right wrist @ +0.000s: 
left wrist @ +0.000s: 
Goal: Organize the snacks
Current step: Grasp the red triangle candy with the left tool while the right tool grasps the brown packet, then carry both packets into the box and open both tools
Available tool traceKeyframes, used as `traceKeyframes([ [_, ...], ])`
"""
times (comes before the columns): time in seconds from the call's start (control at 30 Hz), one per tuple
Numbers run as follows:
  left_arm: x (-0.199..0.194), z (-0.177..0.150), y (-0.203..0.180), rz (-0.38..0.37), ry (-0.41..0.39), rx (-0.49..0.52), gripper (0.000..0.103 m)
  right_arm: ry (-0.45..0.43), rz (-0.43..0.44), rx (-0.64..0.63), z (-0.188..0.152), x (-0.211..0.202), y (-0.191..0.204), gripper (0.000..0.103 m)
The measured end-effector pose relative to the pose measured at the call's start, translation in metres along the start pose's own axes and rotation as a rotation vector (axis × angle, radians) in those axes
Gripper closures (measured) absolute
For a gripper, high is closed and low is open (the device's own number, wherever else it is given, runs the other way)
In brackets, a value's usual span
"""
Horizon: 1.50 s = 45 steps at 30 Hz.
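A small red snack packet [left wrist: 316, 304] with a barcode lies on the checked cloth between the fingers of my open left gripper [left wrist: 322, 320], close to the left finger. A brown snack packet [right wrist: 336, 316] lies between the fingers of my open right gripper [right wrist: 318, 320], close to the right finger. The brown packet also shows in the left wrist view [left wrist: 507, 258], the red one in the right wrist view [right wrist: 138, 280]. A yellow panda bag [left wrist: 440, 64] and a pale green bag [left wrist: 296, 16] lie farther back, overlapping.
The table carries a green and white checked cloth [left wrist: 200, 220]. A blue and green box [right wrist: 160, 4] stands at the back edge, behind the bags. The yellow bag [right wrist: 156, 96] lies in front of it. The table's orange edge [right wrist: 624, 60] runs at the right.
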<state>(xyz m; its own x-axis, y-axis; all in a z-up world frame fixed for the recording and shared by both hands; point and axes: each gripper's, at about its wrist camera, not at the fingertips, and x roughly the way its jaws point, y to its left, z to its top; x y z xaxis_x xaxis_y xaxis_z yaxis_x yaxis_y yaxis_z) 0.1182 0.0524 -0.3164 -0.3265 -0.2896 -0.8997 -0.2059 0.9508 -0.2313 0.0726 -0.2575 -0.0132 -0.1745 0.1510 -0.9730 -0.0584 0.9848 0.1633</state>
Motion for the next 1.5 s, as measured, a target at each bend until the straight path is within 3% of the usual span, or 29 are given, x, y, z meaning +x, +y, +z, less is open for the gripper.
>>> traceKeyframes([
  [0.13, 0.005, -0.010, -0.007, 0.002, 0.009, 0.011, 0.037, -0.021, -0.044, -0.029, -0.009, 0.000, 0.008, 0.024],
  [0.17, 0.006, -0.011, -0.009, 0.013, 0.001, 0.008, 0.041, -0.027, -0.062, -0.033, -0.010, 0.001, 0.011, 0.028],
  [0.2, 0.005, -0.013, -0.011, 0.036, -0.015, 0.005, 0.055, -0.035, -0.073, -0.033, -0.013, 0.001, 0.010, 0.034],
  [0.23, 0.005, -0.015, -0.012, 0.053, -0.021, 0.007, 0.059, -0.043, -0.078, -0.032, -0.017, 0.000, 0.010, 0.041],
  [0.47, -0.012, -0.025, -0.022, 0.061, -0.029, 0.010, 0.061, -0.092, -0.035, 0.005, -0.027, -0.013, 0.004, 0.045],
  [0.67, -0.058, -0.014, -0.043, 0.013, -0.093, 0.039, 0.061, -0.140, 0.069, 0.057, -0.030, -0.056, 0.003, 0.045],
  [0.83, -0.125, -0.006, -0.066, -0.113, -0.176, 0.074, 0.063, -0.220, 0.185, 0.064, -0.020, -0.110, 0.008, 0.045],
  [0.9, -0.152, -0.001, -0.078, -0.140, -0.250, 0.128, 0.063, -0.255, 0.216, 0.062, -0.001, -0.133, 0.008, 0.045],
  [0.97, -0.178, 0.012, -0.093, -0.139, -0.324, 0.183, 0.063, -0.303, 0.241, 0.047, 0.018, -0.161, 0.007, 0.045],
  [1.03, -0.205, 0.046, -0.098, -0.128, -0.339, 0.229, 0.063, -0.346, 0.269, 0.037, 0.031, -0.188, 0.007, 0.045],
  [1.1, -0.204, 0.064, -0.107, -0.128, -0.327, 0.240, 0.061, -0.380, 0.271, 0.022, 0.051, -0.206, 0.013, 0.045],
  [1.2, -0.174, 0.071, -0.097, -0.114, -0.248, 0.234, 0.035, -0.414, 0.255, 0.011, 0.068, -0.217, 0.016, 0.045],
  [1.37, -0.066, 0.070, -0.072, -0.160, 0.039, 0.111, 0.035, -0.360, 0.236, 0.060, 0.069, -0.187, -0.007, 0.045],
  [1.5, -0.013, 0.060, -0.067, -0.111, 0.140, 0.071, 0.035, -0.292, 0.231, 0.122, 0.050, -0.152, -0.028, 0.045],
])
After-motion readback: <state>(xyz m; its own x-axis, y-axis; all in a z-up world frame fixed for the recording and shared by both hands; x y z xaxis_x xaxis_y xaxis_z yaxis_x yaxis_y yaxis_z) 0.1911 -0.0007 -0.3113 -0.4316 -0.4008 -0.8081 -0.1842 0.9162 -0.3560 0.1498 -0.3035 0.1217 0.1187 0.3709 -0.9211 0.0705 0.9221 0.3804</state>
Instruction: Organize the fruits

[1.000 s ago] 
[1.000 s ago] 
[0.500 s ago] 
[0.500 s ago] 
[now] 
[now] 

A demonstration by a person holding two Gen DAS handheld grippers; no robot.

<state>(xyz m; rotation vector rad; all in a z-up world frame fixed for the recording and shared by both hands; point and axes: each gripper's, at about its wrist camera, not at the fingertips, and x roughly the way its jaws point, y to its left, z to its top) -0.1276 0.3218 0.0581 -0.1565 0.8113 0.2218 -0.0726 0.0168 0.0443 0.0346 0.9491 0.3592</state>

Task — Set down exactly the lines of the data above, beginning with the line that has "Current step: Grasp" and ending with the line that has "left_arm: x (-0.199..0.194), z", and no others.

Answer space —
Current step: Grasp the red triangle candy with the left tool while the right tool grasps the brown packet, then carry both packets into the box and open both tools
Available tool traceKeyframes, used as `traceKeyframes([ [_, ...], ])`
"""
times (comes before the columns): time in seconds from the call's start (control at 30 Hz), one per tuple
Numbers run as follows:
  left_arm: x (-0.199..0.194), z (-0.177..0.150), y (-0.203..0.180), rz (-0.38..0.37), ry (-0.41..0.39), rx (-0.49..0.52), gripper (0.000..0.103 m)

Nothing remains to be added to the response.